Lin H C, Doty J E, Reedy T J, Meyer J H
Department of Medicine, Veterans Administration Medical Center, Sepulveda, California 91343.
Am J Physiol. 1989 Feb;256(2 Pt 1):G404-11. doi: 10.1152/ajpgi.1989.256.2.G404.
Nutrients inhibit gastric emptying in a dose-related fashion. We postulated that load-dependent gastric emptying results from the saturation of mucosal absorptive mechanisms, so that a longer length of the small intestine is exposed to unabsorbed nutrients as more nutrient enters the intestine to participate in this negative feedback. To test this idea, we limited exposure of 0.25 to 1.0 M glucose meals to various lengths of duodenum and jejunum in 17 dogs. The effects of these limited perfusions were then compared with experiments in which the whole gut (ALL) was exposed to the nutrient. Maximal inhibition was seen with 1.0 M meal and was similar with perfusions of 150 cm and ALL. By contrast, even with the 1.0 M load, no inhibition of gastric emptying was seen when glucose meal was confined to the first 15 cm of the proximal duodenum. Only 50-60% of maximal inhibition was observed during confinement of 1.0 M meal to the proximal 65 cm. We concluded that glucose sensors are present in both the proximal and the distal gut and the inhibition was related to the length of the small intestine exposed to glucose.
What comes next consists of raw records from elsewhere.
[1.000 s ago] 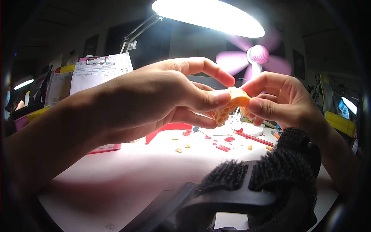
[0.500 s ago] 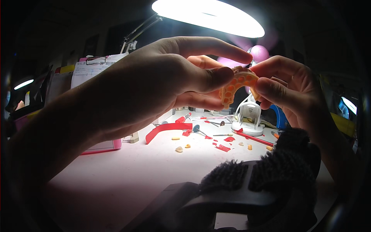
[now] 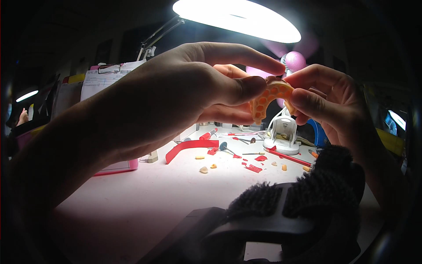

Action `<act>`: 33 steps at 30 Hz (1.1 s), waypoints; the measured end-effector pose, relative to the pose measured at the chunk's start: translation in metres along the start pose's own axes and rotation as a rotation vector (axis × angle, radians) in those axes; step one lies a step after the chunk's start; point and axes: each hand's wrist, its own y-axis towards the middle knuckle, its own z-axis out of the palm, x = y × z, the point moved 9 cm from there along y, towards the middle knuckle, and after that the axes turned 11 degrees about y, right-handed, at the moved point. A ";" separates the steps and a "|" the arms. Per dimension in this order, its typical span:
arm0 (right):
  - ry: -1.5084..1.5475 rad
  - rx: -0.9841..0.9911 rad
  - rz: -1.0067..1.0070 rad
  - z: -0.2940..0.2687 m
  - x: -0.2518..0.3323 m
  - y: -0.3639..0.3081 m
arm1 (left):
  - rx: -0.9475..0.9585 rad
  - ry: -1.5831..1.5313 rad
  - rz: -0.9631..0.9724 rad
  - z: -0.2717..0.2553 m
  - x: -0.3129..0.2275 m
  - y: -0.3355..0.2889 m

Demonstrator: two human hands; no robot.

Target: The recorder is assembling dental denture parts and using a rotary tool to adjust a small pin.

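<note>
Raised under the lamp is a horseshoe-shaped dental arch [image 3: 276,91], orange and glowing, with a row of rounded tooth-shaped hollows. My left hand [image 3: 193,83] grips its left side, with the thumb in front and other fingers behind; the index finger stretches over the top. At its right end my right hand [image 3: 327,97] pinches it between thumb and fingers. Several loose tooth-like pieces [image 3: 203,170] lie on the white table [image 3: 167,193] below, with red wax scraps [image 3: 253,168] among them.
A bright lamp [image 3: 237,17] hangs above. Behind the hands stands a small fan [image 3: 283,130] with pink blades. A curved red strip [image 3: 189,147], rotary tools [image 3: 225,148] and a red pencil [image 3: 288,157] lie on the table. Clipboard papers [image 3: 103,81] stand left; a black fuzzy strap [image 3: 325,193] fills the foreground.
My right hand and the dental arch have dipped very slightly; the grip looks the same. At the far left, another person's hand in the background has shifted upward.
</note>
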 end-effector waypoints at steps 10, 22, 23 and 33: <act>0.015 0.005 0.024 0.000 -0.003 0.000 | -0.076 0.025 -0.042 -0.005 0.003 -0.001; 0.036 0.025 0.005 0.000 -0.003 0.000 | -0.118 0.109 -0.015 -0.009 -0.001 -0.002; 0.036 0.026 0.007 0.000 -0.003 0.000 | -0.116 0.108 -0.013 -0.009 -0.001 -0.002; 0.034 0.026 -0.025 -0.001 -0.003 0.001 | -0.163 0.134 -0.032 -0.009 -0.004 -0.004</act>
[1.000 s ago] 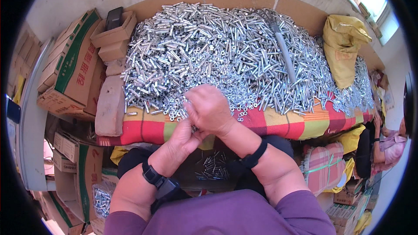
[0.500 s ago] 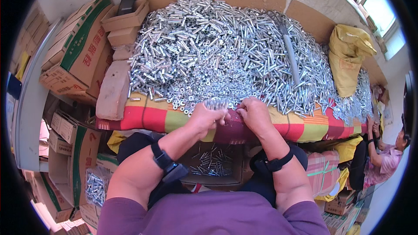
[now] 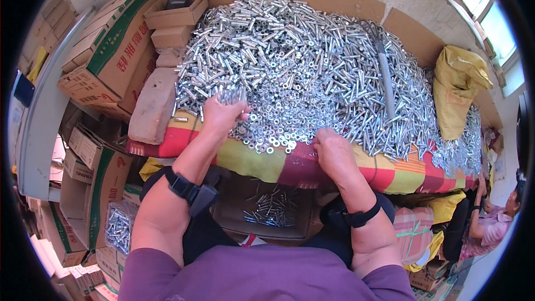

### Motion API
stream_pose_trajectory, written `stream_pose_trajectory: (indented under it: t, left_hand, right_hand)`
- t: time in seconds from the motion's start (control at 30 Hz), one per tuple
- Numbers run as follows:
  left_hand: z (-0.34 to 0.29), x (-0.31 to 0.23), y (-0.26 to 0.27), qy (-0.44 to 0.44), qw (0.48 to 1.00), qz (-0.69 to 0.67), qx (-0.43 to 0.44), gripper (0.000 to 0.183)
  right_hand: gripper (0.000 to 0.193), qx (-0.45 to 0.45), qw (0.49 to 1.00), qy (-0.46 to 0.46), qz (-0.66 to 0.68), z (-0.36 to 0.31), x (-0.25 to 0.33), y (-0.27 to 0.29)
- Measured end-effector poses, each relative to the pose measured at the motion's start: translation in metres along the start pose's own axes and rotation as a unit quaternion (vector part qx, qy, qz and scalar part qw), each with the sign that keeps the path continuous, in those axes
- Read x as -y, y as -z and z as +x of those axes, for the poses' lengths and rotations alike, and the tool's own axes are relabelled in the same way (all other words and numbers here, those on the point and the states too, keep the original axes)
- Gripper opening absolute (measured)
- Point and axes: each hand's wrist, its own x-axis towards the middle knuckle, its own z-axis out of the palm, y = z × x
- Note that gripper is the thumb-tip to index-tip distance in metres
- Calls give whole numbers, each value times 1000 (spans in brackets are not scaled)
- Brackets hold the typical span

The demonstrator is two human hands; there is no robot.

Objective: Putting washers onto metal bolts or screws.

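Observation:
My left hand point(image 3: 219, 114) is curled around several shiny metal sleeves point(image 3: 231, 96), held side by side over the front left of the heap. Under and beside it lie loose tubular sleeves point(image 3: 223, 50) and, towards the middle, many small washers and nuts point(image 3: 281, 117). At the front edge of the heap, my right hand point(image 3: 335, 151) has its thumb and fingers drawn together just above the checked cloth point(image 3: 304, 164). Whatever may be between those fingertips is hidden. Long thin bolts point(image 3: 356, 83) are piled beyond and to the right of it.
A grey bar point(image 3: 385, 86) lies across the heap, left of a yellow sack point(image 3: 454, 97). A stone block point(image 3: 153, 106) and cartons point(image 3: 111, 50) border the left. Below the table edge, an open box point(image 3: 228, 212) holds bolts. Another person point(image 3: 496, 217) works at far right.
My left hand has moved left and away from me, carrying the sleeves from near the right hand to over the heap. My right hand stays near the cloth's edge; the view has shifted slightly.

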Motion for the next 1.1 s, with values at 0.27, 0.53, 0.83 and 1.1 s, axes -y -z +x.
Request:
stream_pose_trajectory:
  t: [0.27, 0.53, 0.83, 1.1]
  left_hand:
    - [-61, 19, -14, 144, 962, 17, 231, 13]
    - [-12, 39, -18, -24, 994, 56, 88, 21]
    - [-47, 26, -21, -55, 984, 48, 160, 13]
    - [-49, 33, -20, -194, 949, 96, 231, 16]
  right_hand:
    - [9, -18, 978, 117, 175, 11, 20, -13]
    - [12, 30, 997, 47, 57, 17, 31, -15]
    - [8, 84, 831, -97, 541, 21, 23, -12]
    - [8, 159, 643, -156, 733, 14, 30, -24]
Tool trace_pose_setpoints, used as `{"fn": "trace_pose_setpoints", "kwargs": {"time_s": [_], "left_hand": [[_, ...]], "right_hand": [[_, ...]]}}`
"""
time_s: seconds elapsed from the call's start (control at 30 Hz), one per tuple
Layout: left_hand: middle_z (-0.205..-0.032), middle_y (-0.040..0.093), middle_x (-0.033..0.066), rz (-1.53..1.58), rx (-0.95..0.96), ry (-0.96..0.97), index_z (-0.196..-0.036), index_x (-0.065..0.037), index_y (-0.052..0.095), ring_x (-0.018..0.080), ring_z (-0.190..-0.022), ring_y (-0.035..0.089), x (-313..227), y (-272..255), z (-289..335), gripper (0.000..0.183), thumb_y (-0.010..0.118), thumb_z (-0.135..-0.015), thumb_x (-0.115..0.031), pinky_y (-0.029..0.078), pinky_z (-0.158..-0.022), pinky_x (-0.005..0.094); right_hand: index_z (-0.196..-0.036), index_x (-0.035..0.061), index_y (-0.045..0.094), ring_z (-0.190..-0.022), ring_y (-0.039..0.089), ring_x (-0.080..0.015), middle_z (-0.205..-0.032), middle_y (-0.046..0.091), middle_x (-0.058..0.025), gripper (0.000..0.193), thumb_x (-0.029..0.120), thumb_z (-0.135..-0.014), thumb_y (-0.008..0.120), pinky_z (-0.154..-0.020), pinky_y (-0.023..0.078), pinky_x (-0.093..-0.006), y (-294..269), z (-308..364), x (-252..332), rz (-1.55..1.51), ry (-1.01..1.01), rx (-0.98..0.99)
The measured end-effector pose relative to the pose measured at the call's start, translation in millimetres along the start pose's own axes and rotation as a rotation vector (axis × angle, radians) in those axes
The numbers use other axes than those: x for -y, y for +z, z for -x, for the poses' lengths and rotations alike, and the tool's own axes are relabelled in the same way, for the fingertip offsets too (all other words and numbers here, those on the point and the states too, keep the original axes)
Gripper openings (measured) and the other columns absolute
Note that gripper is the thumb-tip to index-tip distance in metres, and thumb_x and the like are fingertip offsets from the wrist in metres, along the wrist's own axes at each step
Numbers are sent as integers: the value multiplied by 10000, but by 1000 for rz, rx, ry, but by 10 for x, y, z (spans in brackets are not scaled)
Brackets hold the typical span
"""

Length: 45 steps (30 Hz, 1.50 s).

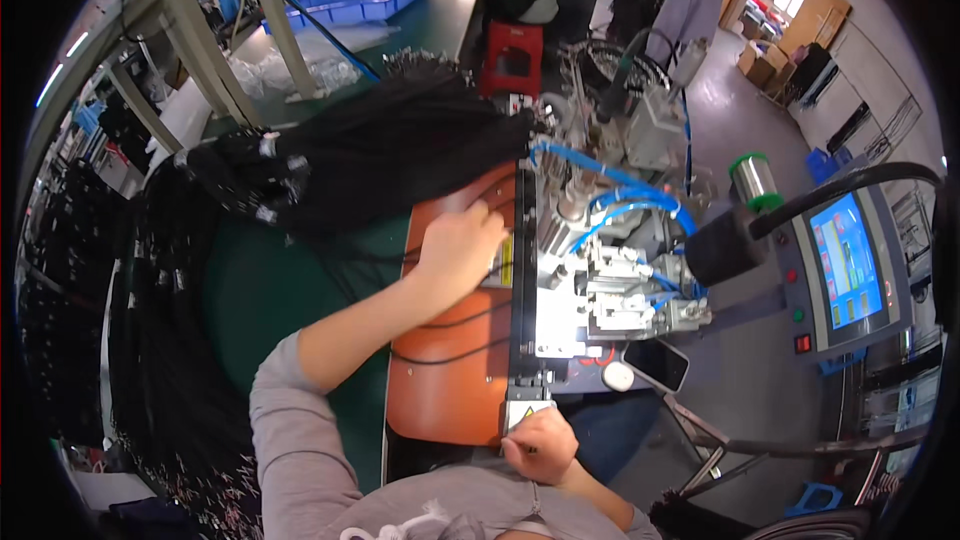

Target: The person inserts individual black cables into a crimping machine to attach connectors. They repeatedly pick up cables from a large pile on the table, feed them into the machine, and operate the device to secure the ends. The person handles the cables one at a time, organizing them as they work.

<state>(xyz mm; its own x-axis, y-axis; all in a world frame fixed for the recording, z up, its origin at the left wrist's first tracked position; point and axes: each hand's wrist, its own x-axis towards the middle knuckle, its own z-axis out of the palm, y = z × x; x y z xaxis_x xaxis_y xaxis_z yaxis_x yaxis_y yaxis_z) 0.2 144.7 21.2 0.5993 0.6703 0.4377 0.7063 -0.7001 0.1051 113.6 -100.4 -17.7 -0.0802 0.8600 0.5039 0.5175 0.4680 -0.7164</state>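
My left hand (458, 248) reaches over an orange-brown board (450, 395), its fingers bent down beside the black rail (523, 290) of a bench machine (625, 285). Thin black cables (455, 355) cross the board and run towards that rail, some passing under this hand. What its fingertips grip is hidden. Close to my body, my right hand (542, 447) is closed, next to a small metal block with a yellow warning label (528, 412) at the machine's near end. Whatever lies inside those fingers cannot be made out. A thick bundle of black cables (370, 145) rests beyond my left hand.
Blue air tubes (640, 195) loop over the machine. To the right stand a touchscreen panel (850, 260), a solder wire spool (755, 182) and a black lamp head (725, 245). A phone (657, 365) lies near a round white object (618, 376). More cables (165, 340) hang at left.
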Motion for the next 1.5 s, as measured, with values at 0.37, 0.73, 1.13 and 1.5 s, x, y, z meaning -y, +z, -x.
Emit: {"fn": "trace_pose_setpoints", "kwargs": {"time_s": [0.37, 0.73, 1.13, 1.5], "left_hand": [[-1027, 502, 171, -94, 41, -259, -971, 48, 549, 300, -981, 529, 729, 973, -1234, 556, 756, -693, -386, 481, -813, 355], [-1296, 441, 266, -38, 719, -413, -1164, -33, 605, 395, -1169, 478, 793, 706, -1788, 684, 788, -578, -334, 458, -936, 407], [-1092, 643, 167, 139, 588, -457, -1031, -13, 664, 289, -1004, 632, 920, 946, -1804, 570, 749, -513, -234, 520, -810, 365], [-973, 636, 124, 1448, 74, -431, -1166, 33, 525, 197, -895, 609, 1332, 86, -1593, 515, 744, -725, -117, 485, -785, 319]], "right_hand": [[-749, 48, 608, -542, 566, -181, -641, 604, -43, 140, -11, -682, 716, -542, 438, -281, 66, -89, -111, -169, -103, -234], [-774, 26, 589, -583, 562, -181, -681, 620, -61, 111, -22, -734, 680, -570, 435, -283, 68, -42, -136, -206, -35, -267], [-767, 25, 591, -566, 555, -196, -657, 597, -63, 129, -40, -703, 682, -553, 424, -288, 106, -24, -152, -118, -73, -310], [-745, 28, 581, -576, 545, -187, -675, 602, -63, 107, -21, -722, 674, -562, 424, -294, 92, -67, -99, -81, -16, -257]]}}
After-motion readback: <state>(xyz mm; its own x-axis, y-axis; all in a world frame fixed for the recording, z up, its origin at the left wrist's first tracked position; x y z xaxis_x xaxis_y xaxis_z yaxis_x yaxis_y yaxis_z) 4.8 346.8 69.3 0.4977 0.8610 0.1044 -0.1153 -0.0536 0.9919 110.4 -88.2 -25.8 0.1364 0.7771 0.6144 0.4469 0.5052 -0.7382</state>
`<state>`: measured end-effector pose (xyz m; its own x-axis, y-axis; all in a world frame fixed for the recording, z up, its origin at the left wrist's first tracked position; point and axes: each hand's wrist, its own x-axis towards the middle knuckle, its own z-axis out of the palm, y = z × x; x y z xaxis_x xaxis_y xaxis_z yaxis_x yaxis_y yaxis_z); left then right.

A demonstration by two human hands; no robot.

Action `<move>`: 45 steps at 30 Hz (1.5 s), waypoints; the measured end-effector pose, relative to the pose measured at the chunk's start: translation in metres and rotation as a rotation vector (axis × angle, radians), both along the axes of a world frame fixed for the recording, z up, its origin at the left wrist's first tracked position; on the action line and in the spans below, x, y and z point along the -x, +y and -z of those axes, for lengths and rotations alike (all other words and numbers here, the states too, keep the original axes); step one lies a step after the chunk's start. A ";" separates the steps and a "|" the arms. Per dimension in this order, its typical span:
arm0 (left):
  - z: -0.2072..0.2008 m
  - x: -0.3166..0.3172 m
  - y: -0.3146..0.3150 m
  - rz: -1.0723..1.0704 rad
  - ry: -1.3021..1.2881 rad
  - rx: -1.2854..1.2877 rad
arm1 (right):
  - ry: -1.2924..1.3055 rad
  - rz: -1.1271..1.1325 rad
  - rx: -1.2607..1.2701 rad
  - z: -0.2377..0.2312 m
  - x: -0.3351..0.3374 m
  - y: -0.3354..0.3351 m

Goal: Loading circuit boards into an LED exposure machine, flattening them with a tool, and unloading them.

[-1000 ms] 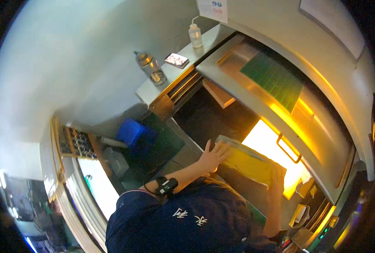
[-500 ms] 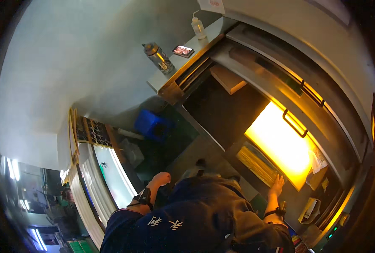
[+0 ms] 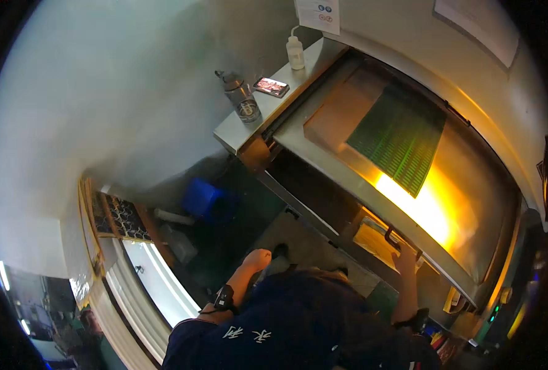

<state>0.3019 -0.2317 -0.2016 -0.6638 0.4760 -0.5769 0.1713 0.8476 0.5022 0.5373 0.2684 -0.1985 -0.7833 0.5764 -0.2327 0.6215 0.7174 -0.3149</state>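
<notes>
My right hand reaches forward with its fingers closed round the dark handle on the near edge of a wide metal-framed cover. The cover is lowered over the lit bed of a machine. A green circuit panel with rows of small slots shows on the cover's sheet. Bright yellow light glows beside it. Below the handle, a yellow-lit flat bundle lies partly hidden by the cover. My left hand is a loose fist low in front of me, touching nothing, with nothing showing in it.
A white ledge at the machine's left holds a dark drinking bottle, a lit phone and a white squeeze bottle. On the floor stands a blue bin. A lit white-fronted unit is at left. Green indicator lights shine at right.
The cover has come down toward me over the bed, bringing the green panel into view. My right hand has gone from the flat bundle to the handle. My left hand stays curled.
</notes>
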 end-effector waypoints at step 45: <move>0.021 0.151 0.312 -0.050 0.710 0.050 | 0.585 0.013 -1.799 -0.397 -0.020 0.093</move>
<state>0.1512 0.0803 -0.2225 -0.9077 0.4193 -0.0169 0.4029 0.8820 0.2443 0.5569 0.3616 0.1982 -0.5244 -0.1963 0.8285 0.7358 0.3853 0.5570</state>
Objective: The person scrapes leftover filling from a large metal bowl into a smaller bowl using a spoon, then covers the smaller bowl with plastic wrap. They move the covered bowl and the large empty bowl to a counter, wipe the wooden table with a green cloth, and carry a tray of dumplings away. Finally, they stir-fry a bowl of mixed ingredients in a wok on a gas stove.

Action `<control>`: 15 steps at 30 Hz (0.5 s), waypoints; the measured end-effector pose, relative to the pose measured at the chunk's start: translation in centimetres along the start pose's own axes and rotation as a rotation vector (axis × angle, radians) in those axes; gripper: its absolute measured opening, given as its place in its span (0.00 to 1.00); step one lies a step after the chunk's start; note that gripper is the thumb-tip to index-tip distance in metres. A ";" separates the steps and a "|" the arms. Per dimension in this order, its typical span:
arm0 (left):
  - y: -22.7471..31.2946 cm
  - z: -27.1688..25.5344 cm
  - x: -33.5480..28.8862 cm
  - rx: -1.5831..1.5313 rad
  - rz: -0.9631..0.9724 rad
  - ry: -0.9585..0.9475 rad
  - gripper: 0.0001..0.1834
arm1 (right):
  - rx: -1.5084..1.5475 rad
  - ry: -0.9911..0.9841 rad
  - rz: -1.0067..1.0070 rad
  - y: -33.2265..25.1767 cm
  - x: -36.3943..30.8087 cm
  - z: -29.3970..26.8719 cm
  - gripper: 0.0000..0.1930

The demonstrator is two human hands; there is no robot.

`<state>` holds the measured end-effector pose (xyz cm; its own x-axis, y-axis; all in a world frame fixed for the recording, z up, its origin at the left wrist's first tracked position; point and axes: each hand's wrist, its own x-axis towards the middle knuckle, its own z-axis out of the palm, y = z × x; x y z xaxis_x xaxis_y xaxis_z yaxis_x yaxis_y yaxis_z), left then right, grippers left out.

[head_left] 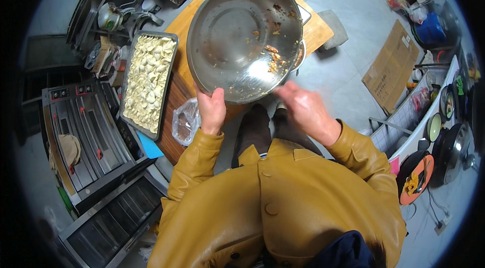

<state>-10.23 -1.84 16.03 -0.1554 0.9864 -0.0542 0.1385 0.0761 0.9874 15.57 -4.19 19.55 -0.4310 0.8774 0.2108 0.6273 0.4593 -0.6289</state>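
A large round steel bowl (227, 30) is tipped toward me over the wooden table (316, 30). Bits of brown and yellowish food filling (274, 58) cling to its inner right side. My left hand (212, 108) grips the near rim, thumb up against the outside edge. Close by the bowl's near right rim is my right hand (305, 111), its fingers curled and smeared by motion; whether they hold anything does not show. To the left, a dark tray (171, 68) carries many pale folded dumplings (149, 81). A clear plastic bag (185, 121) lies beside my left wrist.
A deck oven with red handles (93, 126) stands at the left. Pots and a kettle (109, 17) crowd the far left. A grey stool (333, 30) is beside the table. Flattened cardboard (391, 65) lies on the floor, near a right-hand counter with pans (447, 154).
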 end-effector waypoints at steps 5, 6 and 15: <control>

营养素以剂量相关的方式抑制胃排空。我们推测,负荷依赖性胃排空是由于黏膜吸收机制饱和所致,因此随着更多营养素进入肠道参与这种负反馈,更长的小肠段会暴露于未吸收的营养素中。为了验证这一观点,我们在17只狗身上将0.25至1.0M葡萄糖餐的暴露限制在十二指肠和空肠的不同长度。然后将这些有限灌注的效果与整个肠道(ALL)暴露于营养素的实验进行比较。1.0M餐出现最大抑制,150cm灌注和ALL灌注的情况相似。相比之下,即使是1.0M负荷,当葡萄糖餐局限于十二指肠近端的前15cm时,未观察到胃排空受到抑制。当1.0M餐局限于近端65cm时,仅观察到最大抑制的50 - 60%。我们得出结论,近端和远端肠道均存在葡萄糖感受器,且抑制作用与暴露于葡萄糖的小肠长度有关。